PRE STORY ※マニュアルより引用


 それは人類が2本足で立てるようになるより、はるか昔、大昔のことでした。この地球からずっと離れた銀河系の反対側にわたしたちの星とよく似た星がありました。
 その星の上には、わたしたちと同じような文明が栄えていました。これはその星にあった王国でのお話である。

 この王国は地球でいえばアルプスの谷間にあるような小さな国でしたが、国民はキュウリ、ジャガイモ、ピーマン、ニンジンなどの野菜ばかりでした。
 いろいろな種類の野菜たちが集まって国を作っていたのです。この国では野菜同士みんな仲よく、野菜の品種差別制度というのはありません。ネギもダイコンもキャベツも毎日を楽しく暮らしていたのです。
 この国をサラダ王国といいます。王様はオニオンという、とてもよい人でした。オニオン王は多くの国民から慕われていました。
 オニオン王が国民に好かれるようになったのは、サラダ王国の国民をしばしば襲撃して野菜たちの恐怖の的であったヤオヤ族やノーミン族を征服して王国の平和を守りぬいたからです。
 いきなり現われて年頃の娘をさらって行くノーミン族や、サラダ王国の国民を外国に売りとばしてしまうヤオヤ族がいなくなったので、国民はとても喜んだのです。
 王様は名君として多くの国民から尊敬されていたのです。ところが、これを面白くないと考えているのがオニオン王の側近のひとりであるカボチャ族のパンプキング。
 パンプキングはいつか自分も王様になってやろうとしていたのですが、オニオン王の人気は高まるばかりなのです。
 パンプキングのいるカボチャ族は昔からあまり人気がありません。サラダ王国のファッション雑誌に紹介されるのはいつもカイワレダイコンやレタス、キュウリといった野菜ばかりで、スタイルの悪いカボチャは若い人にも嫌われ、デートに誘われることもありません。
 若い娘はデートをするならカイワレダイコンやレタスを選びました。「男は何たって顔ですよ」と娘たちは口々に言いました。
 顔もスタイルも悪いカボチャ族の人気は一向に上がろうとはしません。怒ったのは族長のパンプキングでした。
「顔がなんだ! スタイルが何だ! オレたちも同じ国民だぞ!」
 不満をつのらせていたカボチャ族の怒りが爆発する日が来ました。
 かれらは、ある日、オニオン王のいる王宮に押し入り、クーデターを決行したのです。カボチャ族の兵隊のヨロイはとても堅固だったので王宮の兵隊はみんな打ち負かされてしまいました。
「見よ!サラダ王国の夜明けだ!」クーデターに成功したパンプキングは叫びました。ついにカボチャ族の時代がやってきたのです。
 顔もスタイルも悪いため、長い年月コンプレックスにあえいでいたカボチャ族が、ついにサラダ王国の全権を握ったのでした。

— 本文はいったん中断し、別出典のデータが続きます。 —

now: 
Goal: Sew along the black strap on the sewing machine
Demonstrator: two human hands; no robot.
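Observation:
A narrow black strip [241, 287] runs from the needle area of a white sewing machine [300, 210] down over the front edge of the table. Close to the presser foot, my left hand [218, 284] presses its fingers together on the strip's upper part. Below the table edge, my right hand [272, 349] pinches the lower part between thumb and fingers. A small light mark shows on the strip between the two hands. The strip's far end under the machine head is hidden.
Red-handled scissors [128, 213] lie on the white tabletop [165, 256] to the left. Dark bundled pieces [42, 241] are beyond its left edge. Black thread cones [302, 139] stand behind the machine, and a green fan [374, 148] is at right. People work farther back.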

 クーデターが成功するとパンプキングはカボチャ大王と名乗り、オニオン王をスープ・ド・オニオンの刑にし、オニオン王の娘を追放しました。
 サラダ王国に新しい時代が始まりました。カボチャ族は顔とスタイルの悪さで若い娘や青年とデートができずにいたので、天下をとるやいなや国民に仕返しを始めました。

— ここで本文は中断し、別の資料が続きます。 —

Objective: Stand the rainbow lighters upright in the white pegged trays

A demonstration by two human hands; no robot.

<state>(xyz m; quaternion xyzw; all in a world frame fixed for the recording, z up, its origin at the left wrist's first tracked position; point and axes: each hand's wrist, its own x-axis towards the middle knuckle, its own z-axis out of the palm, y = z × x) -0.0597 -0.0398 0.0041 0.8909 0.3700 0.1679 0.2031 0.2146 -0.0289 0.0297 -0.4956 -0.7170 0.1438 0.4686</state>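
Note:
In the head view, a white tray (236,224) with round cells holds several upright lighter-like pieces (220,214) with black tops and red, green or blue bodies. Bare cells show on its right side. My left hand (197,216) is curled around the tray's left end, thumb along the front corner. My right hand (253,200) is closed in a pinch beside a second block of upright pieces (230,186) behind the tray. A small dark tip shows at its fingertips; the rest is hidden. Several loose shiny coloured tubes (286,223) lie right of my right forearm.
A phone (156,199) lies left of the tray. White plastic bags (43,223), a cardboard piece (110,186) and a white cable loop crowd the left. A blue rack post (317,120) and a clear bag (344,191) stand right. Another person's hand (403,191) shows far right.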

 カボチャ大王は国民にとてもとても重い税金を課しました。税金はとても払えないほどたくさんありましたが、政府の取り立てはとてもきびしく、国民の生活はとても苦しいものになりました。
 国民の中には税金を払えずにカン詰め工場に身売りしたり、強盗をしたりするものが多くなりました。このような生活が続く中でカボチャ大王に対する反発が強まってきました。
 高い税金を取り立てながら、政府の役人は国民のために何もしようとせず、いつも遊んでばかりいましたから、反政府のグループがあちこちに生まれました。

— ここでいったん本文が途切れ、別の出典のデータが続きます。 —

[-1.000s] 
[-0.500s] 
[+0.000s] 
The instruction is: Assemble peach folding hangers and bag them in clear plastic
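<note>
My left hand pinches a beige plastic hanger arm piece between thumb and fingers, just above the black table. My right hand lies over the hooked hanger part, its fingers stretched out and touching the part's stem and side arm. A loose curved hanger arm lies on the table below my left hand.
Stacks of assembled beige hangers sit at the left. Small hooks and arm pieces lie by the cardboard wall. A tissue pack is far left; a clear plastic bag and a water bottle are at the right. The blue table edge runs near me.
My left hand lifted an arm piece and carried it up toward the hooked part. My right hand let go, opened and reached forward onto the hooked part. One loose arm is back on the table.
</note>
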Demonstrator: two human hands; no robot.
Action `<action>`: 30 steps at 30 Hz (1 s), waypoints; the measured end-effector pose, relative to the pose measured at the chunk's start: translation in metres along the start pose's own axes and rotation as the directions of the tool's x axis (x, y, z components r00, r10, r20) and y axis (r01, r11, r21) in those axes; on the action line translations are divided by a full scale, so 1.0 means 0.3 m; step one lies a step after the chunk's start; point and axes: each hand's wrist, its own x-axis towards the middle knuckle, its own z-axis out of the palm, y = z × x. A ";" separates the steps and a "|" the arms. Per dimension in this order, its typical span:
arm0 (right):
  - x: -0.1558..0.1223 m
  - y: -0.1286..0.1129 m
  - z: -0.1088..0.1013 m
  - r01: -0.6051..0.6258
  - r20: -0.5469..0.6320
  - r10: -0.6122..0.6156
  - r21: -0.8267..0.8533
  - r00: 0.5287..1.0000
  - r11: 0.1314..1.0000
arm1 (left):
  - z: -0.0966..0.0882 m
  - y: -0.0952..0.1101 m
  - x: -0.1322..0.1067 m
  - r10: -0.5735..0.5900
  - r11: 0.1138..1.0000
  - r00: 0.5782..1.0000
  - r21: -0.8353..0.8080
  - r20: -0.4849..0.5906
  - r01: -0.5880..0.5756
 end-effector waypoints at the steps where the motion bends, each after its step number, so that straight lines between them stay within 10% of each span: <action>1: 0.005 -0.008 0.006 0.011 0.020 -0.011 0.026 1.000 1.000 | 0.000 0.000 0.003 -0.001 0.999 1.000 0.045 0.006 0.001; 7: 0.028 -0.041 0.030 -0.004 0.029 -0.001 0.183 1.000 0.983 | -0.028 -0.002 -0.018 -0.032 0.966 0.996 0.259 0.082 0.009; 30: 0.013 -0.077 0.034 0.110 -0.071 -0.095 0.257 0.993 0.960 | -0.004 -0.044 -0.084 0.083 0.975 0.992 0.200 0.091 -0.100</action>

 このグループはやがて団結して反乱軍が組織されました。そしてついにカボチャ大王の国王軍と反乱軍の間で内戦が起こりました。
 このとき、反乱軍の司令部は自分達のリーダーとしてオニオン王の娘であるトマト姫を迎えたのでした。
 トマト姫がリーダーになることによって、反乱軍への支持は一層高まりましたが、国王軍との戦いは、なかなか決着をみません。どちらも相手に決定的な打撃を与えることができないまま、戦線は膠着状態を続けるばかりです。
 この状態を打開するため、カボチャ大王はトマト姫の誘拐を思いつきました。
「反乱軍はすぐさま無条件降伏せよ! さもないとトマト姫は…イッヒッヒ…」カボチャ大王の通告が反乱軍司令部に届きました。トマト姫をまんまと捕えたカボチャ大王は、反乱軍を一気に壊滅させるため、姫のいのちとひき替えに全面降伏を迫ってきたのです。
 このため多くの反乱軍兵士がトマト姫の救出に向かいましたが、誰も姫を救け出すことはできません。
「生きているなら、声だけでも聞かせてほしい」という人々の願いも虚しく、姫は厳重に閉じこめられていました。
 このため反乱軍の降伏は時間の問題と思われました。
 そんなとき、諸国を旅するキュウリ戦士がこの国に立ち寄ったのです。事情を聞いた彼は反乱軍のためにトマト姫を救出することにしました。
 彼は姫が監禁されているカボチャ大王の城へとたった独りで向かいます。はたしてキュウリ戦士はトマト姫を救えるのでしょうか。政府軍はキュウリ戦士にトマト姫を奪い返されてしまうことになるのでしょうか?
 物語はクライマックスに向かっていきます。あなたはキュウリ戦士となってトマト姫を救出して下さい。

 このアドベンチャーゲームは、キュウリ戦士がこの国の入口に立っているところから始まります。